## What you need to do:
Locate the line with "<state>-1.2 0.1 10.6" in the material. Copy that line and each one after it, through the last, exactly and with nothing else.

## Supplied material:
- Opening Delimiter -

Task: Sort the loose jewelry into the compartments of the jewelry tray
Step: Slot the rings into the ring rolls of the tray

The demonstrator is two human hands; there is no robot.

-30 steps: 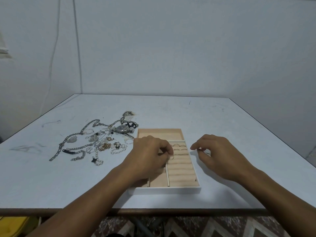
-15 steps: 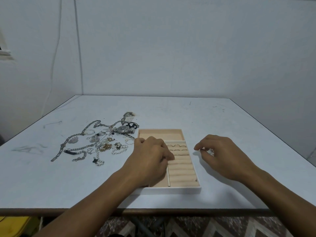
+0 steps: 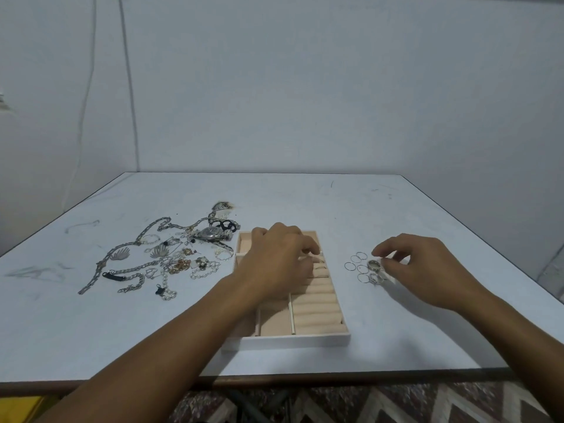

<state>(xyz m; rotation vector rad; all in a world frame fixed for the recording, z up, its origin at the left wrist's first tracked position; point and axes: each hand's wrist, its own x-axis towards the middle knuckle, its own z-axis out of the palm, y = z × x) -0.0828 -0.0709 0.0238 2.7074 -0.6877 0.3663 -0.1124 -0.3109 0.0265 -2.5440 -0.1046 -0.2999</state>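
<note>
The jewelry tray (image 3: 287,338) holds a few rings (image 3: 321,269) at the far end of its right-hand ring rolls, and our left grip (image 3: 280,257) curls over them; we cannot tell whether it pinches one. Just right of the tray our right grip (image 3: 418,264) curls over loose rings (image 3: 361,268) on the desk (image 3: 305,203), its hold unclear, while tangled chains (image 3: 134,267) lie left of the tray.

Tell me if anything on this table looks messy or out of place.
Yes: the tangled heap of silver chains, pearl strands and a wristwatch sprawls on the white table left of the beige compartmented jewelry tray, pieces overlapping. A cluster of thin silver rings lies loose to the tray's right. Nothing looks broken.
</note>
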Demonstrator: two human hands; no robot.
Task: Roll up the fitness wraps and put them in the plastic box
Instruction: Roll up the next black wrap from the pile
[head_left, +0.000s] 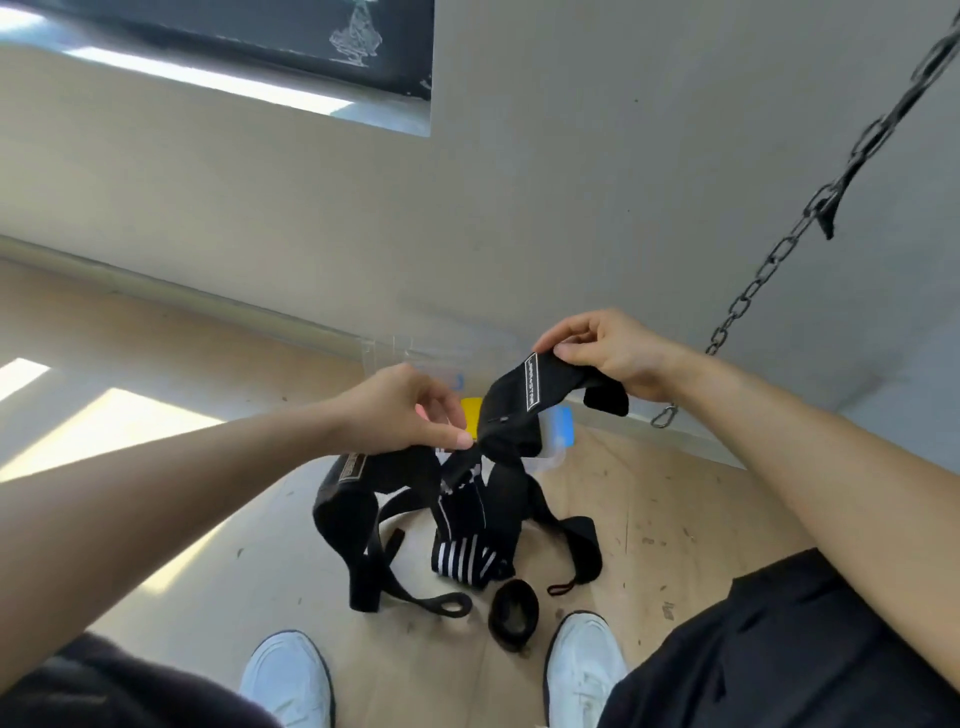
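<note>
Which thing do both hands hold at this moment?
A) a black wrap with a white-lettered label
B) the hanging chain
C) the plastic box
A: the left hand and the right hand each pinch the black wrap stretched between them. The plastic box sits on the floor behind it, and the chain hangs untouched to the right.
</note>
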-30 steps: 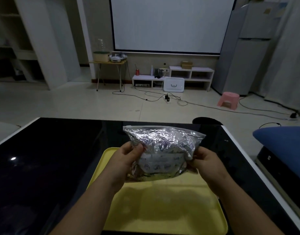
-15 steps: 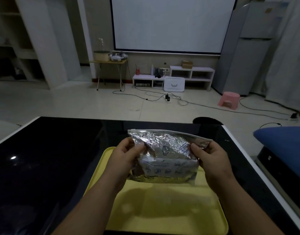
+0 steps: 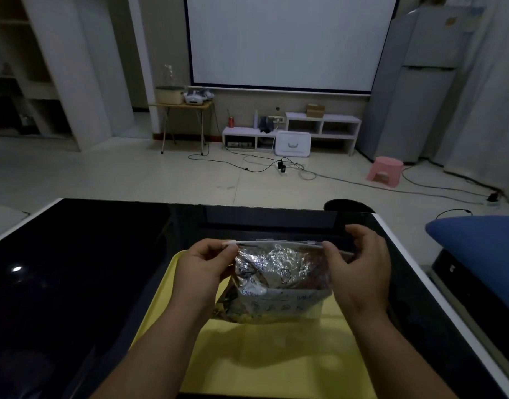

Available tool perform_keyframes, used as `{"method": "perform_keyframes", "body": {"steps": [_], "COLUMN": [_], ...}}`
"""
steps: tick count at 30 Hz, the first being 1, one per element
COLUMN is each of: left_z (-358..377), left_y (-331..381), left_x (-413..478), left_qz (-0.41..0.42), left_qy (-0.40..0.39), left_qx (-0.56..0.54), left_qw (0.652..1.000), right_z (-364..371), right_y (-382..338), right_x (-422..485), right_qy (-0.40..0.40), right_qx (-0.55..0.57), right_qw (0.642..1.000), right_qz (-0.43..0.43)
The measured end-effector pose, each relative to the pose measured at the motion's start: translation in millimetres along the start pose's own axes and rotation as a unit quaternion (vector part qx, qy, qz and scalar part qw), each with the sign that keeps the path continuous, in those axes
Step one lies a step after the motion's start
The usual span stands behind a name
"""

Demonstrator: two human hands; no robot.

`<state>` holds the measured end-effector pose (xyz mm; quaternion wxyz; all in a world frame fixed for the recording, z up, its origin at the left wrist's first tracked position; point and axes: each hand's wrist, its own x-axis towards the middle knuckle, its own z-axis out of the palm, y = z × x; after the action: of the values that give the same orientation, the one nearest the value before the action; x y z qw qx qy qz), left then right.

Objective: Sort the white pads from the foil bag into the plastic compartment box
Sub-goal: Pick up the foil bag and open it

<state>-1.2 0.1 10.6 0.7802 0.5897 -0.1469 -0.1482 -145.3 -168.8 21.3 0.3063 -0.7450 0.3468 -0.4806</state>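
A crinkled silver foil bag (image 3: 279,280) with a zip strip along its top hangs upright above a yellow tray (image 3: 265,358). My left hand (image 3: 204,269) pinches the left end of the zip strip. My right hand (image 3: 360,266) pinches the right end. The strip is stretched straight between them and looks closed. No white pads and no plastic compartment box are in view; the bag hides its contents.
The tray lies on a glossy black table (image 3: 74,283) with a white rim. A blue cushion (image 3: 483,254) sits off the right edge. Beyond are a tiled floor with cables, a pink stool (image 3: 385,171), low white shelves and a projector screen.
Both hands have shifted from the bag's sides up to the ends of its zip strip. The bag now hangs lower, with its top edge pulled taut and level.
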Motion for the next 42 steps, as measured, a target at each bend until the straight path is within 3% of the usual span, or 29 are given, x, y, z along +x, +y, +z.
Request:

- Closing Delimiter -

## Response box:
<state>-1.2 0.1 10.6 0.7802 0.5897 -0.1469 -0.1482 -145.3 -168.8 21.3 0.3063 -0.7450 0.3468 -0.4806</state>
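A crinkled silver foil bag (image 3: 279,280) with a zip strip along its top hangs upright above a yellow tray (image 3: 265,358). My left hand (image 3: 204,269) pinches the left end of the zip strip. My right hand (image 3: 360,266) pinches the right end. The strip is stretched straight between them and looks closed. No white pads and no plastic compartment box are in view; the bag hides its contents.
The tray lies on a glossy black table (image 3: 74,283) with a white rim. A blue cushion (image 3: 483,254) sits off the right edge. Beyond are a tiled floor with cables, a pink stool (image 3: 385,171), low white shelves and a projector screen.
Both hands have shifted from the bag's sides up to the ends of its zip strip. The bag now hangs lower, with its top edge pulled taut and level.
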Motion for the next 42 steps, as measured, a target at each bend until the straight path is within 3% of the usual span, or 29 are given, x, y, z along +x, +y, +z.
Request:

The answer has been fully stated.